My body was in complete control over me. I don’t think I did any coached pushing (Kerri, Bill – correct me if I am wrong) I think my body did it all for me. I had myself really worked up that laboring would be the easy part and pushing would be the hard part. I had it backwards. Once I was able to start pushing, it was like this animal instinct came out and took over. I pushed for however long (not a really long time, I know that much) and I felt the infamous ring of fire. OMG. MY BABY WAS ALMOST HERE!!!!!!!!! He crowned and everyone shouted that they could see his head. Bill was up by my head, still holding my hand. Kerri was holding a leg and getting a front row view of the whole process lol. We were so close. I was laying down screaming and pushing and I heard Dr. Covlin yell for Bill to come up by him. I just thought he was going to let Bill catch the baby.
I thought we were out of the clear.
Then my body shut down.

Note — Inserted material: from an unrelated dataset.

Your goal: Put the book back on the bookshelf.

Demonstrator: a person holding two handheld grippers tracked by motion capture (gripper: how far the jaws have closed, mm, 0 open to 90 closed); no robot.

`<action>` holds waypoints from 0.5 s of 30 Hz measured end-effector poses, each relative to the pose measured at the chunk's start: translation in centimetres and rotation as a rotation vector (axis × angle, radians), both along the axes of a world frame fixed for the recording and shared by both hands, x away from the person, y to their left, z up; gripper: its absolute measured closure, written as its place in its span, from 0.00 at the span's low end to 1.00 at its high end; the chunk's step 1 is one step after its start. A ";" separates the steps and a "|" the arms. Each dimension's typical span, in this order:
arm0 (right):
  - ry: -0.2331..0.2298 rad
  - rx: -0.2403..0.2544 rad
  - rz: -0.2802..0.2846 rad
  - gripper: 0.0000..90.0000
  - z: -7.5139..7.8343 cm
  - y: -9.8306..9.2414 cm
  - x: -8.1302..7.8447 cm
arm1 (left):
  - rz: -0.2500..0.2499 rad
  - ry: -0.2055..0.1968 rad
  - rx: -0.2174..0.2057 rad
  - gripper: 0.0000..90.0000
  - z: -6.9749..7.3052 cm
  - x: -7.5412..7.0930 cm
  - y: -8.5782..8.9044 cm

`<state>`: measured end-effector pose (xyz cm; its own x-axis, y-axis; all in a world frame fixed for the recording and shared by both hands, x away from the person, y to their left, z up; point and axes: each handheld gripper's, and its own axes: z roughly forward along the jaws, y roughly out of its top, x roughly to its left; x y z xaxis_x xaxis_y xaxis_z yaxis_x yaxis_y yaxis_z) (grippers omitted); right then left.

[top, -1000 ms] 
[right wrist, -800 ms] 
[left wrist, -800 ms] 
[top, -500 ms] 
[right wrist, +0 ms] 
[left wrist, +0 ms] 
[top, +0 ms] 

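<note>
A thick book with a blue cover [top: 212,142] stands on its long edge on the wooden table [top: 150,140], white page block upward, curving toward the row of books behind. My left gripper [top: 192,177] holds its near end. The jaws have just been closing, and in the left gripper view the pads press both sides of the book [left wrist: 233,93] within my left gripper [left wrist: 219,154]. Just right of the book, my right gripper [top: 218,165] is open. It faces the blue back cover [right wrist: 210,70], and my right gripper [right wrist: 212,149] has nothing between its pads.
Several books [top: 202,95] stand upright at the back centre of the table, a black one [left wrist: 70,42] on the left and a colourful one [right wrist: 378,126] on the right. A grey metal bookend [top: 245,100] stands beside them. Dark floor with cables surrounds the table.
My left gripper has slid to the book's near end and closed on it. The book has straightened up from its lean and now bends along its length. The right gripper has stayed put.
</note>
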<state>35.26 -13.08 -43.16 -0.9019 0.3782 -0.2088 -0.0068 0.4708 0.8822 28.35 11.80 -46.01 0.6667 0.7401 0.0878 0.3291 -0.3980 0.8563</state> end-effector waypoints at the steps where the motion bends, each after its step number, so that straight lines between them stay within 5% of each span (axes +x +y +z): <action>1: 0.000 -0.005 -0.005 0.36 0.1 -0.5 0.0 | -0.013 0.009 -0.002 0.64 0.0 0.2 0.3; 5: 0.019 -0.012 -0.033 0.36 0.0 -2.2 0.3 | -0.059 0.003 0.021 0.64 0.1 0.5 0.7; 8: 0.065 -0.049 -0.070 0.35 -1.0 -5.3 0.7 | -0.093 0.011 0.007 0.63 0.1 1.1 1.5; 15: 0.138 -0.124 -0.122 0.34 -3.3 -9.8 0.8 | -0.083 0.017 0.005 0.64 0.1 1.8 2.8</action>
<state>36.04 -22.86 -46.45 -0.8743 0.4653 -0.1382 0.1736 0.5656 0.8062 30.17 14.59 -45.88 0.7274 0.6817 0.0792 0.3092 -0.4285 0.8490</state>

It had enough. I couldn’t push. Chaos ensued for the next few minutes. What was going on? He was almost out! His head was literally out. Why can I not push. COME ON, BODY, WHAT THE HELL???? I tried with every fiber of my being to push, to bear down, anything! Nothing. I just couldn’t do it. Time seemed to stand still. People were running around the room, everyone was shouting at me to push and I just lay there frozen.
One nurse came up to my face. She screamed at me, “Victoria! You have to deliver your son. You have to push. NOW!” It was as if someone flipped a switch. I snapped out of whatever stupor I was in and BAM! I pushed his shoulders out and the rest of his little body followed suit. At 2:34 PM, our baby was born. He came out blue with the cord wrapped around his neck. I kept saying, “Is he okay? Is he okay? Is my baby okay?” for what seemed like a lifetime. Within a minute or so, the doctor got the cord unwrapped, he was crying, and Bill lifted our son to my chest.
I did it. I freakin’ did it. WE did it! I couldn’t have done it without the amazing help and support of William Flynn, Kerri, Cassandra, the kick-ass nurses, and the AMAZING OB, Dr. Covlin.
Happy birthday, Lucas James Flynn. You are so loved. I don’t know how we did life without you.